Hills fears were well-founded - a hamstring injury on the eve of the tournament ruled him out of all the pool games, and things took a turn for the worse when a scan showed he would not be ready for England's quarter-final clash with Wales either.
"After I picked up the hamstring injury there were periods when I questioned whether I would be continuing with the squad or flying home," he reflected.
"That was off the back of being reassured by Clive [Woodward] that I still had a part to play even though I was not fit or available for a huge quarter-final match. While that was hugely reassuring, you still have that doubt and fear that you will be sent home.
"My family and loved ones were coming out and I had visions of passing them mid-air!
"To finally get the all clear for the semi-final was such a relief and I could not wait to get on!
Hill came through that semi-final against France unscathed and England were set for the biggest game ever - a final against co-hosts Australia.
"It was a huge game and Lote Tuqiri scoring so early on was a bit of a worry, but we managed to really dig in and limit their possession. I was at the bottom of a ruck, I think, when Jason Robinson went over for his try and felt that we were in control.

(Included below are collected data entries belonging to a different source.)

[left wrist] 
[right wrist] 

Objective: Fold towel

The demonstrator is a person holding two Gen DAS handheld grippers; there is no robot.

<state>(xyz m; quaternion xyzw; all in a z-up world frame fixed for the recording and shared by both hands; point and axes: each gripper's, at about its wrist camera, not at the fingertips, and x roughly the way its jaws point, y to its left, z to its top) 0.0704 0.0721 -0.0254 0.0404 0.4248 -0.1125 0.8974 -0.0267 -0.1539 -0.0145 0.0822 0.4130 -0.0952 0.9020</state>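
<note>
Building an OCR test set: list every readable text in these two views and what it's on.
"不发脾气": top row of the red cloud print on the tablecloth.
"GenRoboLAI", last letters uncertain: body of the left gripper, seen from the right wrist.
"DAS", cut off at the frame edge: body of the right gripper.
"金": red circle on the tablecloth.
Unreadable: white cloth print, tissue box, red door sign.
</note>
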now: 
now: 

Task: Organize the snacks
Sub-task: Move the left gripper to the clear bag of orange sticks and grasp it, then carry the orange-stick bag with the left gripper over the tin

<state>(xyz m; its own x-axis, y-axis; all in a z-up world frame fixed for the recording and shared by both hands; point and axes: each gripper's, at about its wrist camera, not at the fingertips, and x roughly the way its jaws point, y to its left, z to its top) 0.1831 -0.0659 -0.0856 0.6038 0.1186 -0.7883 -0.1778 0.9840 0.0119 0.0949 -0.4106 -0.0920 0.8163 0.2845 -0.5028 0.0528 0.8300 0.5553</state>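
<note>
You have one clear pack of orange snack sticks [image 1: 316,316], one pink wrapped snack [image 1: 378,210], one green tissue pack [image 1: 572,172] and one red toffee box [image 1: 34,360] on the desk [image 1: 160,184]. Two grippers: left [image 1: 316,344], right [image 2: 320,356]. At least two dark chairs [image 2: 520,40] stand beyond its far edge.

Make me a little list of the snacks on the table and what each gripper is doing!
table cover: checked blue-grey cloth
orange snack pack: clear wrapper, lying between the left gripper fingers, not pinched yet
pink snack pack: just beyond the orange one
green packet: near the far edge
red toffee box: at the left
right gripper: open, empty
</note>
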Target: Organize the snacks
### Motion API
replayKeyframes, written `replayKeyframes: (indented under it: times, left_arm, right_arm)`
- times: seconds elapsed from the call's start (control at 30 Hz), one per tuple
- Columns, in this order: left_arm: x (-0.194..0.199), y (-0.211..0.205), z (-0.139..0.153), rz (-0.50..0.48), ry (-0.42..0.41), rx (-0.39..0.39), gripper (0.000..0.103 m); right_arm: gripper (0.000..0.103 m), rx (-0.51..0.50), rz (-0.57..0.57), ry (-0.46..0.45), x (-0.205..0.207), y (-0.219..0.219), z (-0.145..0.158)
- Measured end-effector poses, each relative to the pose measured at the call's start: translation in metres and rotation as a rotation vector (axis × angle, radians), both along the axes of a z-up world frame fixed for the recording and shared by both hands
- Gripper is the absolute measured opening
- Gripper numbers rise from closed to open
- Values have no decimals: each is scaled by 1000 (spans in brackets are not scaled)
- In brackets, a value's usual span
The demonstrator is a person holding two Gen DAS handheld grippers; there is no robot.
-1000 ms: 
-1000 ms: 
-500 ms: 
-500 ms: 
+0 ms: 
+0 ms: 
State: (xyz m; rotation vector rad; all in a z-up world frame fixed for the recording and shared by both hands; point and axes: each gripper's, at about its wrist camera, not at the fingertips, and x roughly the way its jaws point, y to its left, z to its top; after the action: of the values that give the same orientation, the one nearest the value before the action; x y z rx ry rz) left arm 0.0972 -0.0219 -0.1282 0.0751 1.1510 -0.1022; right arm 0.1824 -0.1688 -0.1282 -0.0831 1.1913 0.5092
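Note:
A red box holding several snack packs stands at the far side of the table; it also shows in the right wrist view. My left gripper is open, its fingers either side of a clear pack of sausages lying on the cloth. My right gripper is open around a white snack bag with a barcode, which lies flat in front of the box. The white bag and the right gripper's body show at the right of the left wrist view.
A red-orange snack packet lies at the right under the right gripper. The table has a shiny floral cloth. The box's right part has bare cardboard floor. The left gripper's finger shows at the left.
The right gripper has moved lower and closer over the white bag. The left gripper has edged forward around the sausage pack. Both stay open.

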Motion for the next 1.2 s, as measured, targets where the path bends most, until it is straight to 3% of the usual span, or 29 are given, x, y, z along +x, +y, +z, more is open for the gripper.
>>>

"It was frustrating that they came back into the game through the penalties - especially at the scrum. We really had to sort ourselves out and find out exactly what the ref wanted and stick to our discipline. It was disappointing that they got that last penalty which took the game to extra time but we were the fittest we had ever been and knew we could handle it physically.
"I was subbed after about 15 minutes of extra-time so watched Jonny's drop goal from the bench - it was a great moment, but I still felt that the job was not done. We really had to concentrate on securing the ball from the kick-off and not giving them any chance. It was unbelievable when that final whistle went, joy and relief that I had got to where I wanted too."
The right direction
Ten years after that day, Hill is looking forward to 2015 and believes that the current England coach, Stuart Lancaster, is taking the team in the right direction.
"I'm happy with the direction we are going in, they have come on significantly in the last two years and I am very happy with the culture that Stuart Lancaster is developing," added Hill.
"There still is a lot of learning to be done before 2015, and a few tweaks here and there, but they are on their way. I was very impressed with the forwards and think that they are becoming a formidable pack with plenty of depth - that is key for a World Cup.
"Defensively England are looking pretty good too, they need to get a more cutting edge in attack though, but I think that will definitely come. It's all about setting their stall down and working towards that goal."